Give back exactly the lines of the material below that start at the line containing "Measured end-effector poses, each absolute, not" and end at the line containing "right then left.", and no others.
START Supplied material
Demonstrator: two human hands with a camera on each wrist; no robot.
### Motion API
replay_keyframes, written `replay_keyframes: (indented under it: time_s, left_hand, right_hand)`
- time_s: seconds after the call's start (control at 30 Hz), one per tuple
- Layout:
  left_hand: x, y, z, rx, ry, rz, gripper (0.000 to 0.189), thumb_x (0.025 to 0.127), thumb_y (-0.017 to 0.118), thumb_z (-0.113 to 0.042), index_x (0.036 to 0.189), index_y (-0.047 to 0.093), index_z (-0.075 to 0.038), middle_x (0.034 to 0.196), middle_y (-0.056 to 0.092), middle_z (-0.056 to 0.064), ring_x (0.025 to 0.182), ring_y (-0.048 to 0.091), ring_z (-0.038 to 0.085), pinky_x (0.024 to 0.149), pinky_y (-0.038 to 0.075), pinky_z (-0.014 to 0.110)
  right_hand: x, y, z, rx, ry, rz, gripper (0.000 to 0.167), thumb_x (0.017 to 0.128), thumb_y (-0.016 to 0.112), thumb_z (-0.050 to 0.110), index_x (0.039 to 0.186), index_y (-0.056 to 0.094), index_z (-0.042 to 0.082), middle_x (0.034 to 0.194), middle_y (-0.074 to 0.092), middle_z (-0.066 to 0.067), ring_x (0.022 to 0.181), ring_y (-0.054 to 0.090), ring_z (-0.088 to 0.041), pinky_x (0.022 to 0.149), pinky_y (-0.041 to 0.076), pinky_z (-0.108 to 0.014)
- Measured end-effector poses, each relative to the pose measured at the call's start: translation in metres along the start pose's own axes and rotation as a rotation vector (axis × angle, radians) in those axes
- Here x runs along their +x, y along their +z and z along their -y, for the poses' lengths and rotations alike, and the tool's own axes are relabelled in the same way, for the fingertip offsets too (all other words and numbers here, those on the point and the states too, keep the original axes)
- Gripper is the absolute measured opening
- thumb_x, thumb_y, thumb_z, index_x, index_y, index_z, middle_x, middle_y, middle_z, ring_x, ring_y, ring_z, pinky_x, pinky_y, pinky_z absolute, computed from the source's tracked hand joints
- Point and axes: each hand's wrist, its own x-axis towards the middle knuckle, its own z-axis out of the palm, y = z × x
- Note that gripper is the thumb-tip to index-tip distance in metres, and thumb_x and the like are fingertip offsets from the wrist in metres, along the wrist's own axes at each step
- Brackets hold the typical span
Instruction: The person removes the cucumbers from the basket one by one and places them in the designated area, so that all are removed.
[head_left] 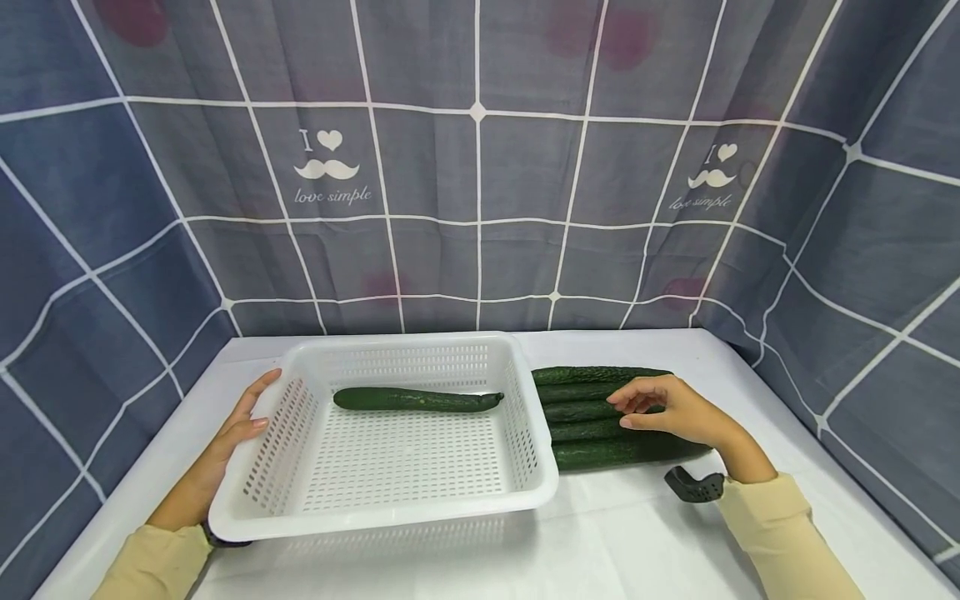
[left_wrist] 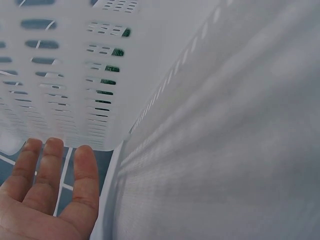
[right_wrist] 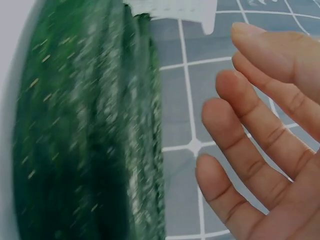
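Observation:
A white plastic basket (head_left: pixel 390 518) with slotted walls stands at the centre left. One dark green cucumber (head_left: pixel 412 400) lies crosswise inside it, toward the back. At the basket's left end is my left hand (head_left: pixel 228 446); the left wrist view shows its straight fingers (left_wrist: pixel 86 175) by the slotted wall. My right hand (head_left: pixel 663 408) hovers over a row of several cucumbers (head_left: pixel 600 454) laid side by side right of the basket. In the right wrist view, its loosely bent fingers (right_wrist: pixel 222 120) hold nothing and stand apart from the cucumbers (right_wrist: pixel 75 120).
A white-covered table (head_left: pixel 600 533) carries the basket and the cucumbers. Dark grey curtains (head_left: pixel 525 175) with white grid lines hang close around the back and both sides. Near the right wrist sits a black strap-like piece (head_left: pixel 693 485).

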Motion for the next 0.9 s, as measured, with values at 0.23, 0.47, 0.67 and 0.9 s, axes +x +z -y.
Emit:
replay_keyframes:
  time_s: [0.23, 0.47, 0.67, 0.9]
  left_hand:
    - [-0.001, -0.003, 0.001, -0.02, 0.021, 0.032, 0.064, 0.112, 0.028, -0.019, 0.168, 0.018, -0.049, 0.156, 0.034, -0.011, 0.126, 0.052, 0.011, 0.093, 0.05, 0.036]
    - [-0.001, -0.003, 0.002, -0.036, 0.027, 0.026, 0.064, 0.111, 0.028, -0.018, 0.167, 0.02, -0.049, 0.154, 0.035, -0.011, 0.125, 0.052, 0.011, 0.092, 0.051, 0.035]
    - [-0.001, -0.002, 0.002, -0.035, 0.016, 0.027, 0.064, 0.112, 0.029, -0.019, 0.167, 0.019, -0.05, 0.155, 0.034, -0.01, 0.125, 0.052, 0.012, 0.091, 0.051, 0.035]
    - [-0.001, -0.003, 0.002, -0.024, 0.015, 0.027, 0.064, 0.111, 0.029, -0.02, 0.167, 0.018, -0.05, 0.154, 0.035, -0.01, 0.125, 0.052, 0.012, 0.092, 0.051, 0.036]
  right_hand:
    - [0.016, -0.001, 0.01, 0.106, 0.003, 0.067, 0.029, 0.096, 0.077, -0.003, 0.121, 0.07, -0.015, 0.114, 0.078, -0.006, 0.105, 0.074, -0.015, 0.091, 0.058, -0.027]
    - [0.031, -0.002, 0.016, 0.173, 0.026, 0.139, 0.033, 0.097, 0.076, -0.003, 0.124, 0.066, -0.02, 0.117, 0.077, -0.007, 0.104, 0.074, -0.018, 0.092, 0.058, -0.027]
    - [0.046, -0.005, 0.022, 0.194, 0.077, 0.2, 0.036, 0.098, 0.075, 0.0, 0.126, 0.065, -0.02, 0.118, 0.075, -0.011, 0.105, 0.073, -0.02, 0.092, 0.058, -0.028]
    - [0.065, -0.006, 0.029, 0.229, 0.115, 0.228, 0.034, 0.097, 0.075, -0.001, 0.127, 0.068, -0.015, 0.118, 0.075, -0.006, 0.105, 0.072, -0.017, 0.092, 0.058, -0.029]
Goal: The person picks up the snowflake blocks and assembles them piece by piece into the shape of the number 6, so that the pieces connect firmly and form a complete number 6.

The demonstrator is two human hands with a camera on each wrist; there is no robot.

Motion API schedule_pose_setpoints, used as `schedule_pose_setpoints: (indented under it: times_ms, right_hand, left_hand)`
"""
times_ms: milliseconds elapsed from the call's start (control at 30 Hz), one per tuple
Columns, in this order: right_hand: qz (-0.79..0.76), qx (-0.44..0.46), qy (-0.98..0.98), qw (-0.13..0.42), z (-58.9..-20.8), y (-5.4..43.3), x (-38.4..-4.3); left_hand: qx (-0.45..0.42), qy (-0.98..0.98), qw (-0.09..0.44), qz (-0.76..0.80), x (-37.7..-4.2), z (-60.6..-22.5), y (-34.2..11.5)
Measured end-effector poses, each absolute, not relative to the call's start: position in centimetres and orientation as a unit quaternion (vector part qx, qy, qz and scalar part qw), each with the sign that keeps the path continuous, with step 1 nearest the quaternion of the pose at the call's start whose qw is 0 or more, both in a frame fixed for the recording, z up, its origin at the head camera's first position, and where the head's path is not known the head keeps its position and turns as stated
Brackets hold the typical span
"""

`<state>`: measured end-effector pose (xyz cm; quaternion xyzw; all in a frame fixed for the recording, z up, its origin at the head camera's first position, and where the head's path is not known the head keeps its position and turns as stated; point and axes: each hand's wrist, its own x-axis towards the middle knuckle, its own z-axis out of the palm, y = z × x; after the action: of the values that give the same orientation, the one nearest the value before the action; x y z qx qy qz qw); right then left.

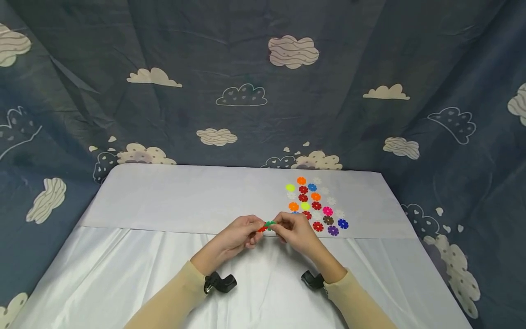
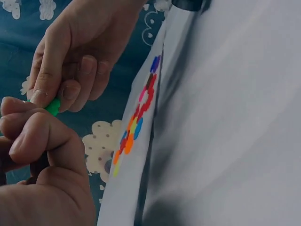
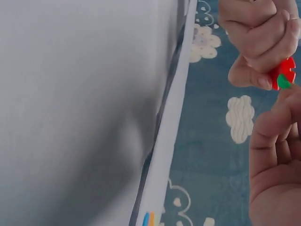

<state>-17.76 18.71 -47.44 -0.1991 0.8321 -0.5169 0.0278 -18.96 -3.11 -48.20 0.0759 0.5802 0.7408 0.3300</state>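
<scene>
Above the front of the light table strip, my left hand (image 1: 236, 238) pinches a red notched plastic disc (image 3: 288, 66) between thumb and fingers. My right hand (image 1: 299, 234) pinches a green notched disc (image 1: 269, 224) of the same flower-like kind. The two discs meet between the fingertips, the green one set at an angle to the red. How deeply their slots interlock cannot be told, since fingers cover much of both. In the left wrist view only the green disc's edge shows.
Several loose discs lie spread on the table at the right, among them an orange disc (image 1: 302, 181), a brown disc (image 1: 328, 220), a purple disc (image 1: 333, 230) and a blue disc (image 1: 343, 224). White cloth (image 1: 123, 269) covers the table. A dark cloud-print curtain (image 1: 242, 55) hangs behind.
</scene>
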Motion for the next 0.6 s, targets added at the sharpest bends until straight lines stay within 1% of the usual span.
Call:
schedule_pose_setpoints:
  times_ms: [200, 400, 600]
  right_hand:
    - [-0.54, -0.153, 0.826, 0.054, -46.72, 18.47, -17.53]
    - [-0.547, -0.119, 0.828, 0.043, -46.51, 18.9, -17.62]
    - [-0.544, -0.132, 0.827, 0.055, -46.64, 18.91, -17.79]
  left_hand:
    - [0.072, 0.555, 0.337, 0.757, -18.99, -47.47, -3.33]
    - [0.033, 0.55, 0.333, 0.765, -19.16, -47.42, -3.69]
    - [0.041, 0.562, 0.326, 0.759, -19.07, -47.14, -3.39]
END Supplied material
_Answer below_:
Measured end-effector poses, each absolute, not relative to the call's start: position in centimetres and orientation as a unit quaternion (vector part qx, qy, qz and scalar part qw), each with the sign that keeps the path continuous, with step 1 nearest the quaternion of the pose at the call's start whose qw is 0 or more, both in a frame fixed for the recording, z up, its origin at the head camera's first position, and where the head's path is not known the head keeps its position and turns as stated
Brackets hold the typical span
"""

`<state>`: measured end-effector pose (xyz cm; quaternion xyzw; all in a frame fixed for the recording, z up, its origin at the head camera's first position, and where the head's path is not known the head keeps its position and turns as stated; point and axes: each hand's wrist, its own x-axis towards the middle knuckle, its own z-axis out of the palm, y = z × x; after the action: of the values that give the same orientation, the one nearest the value before the action; x y z qx qy qz qw); right then left.

There is nothing more to add to the answer.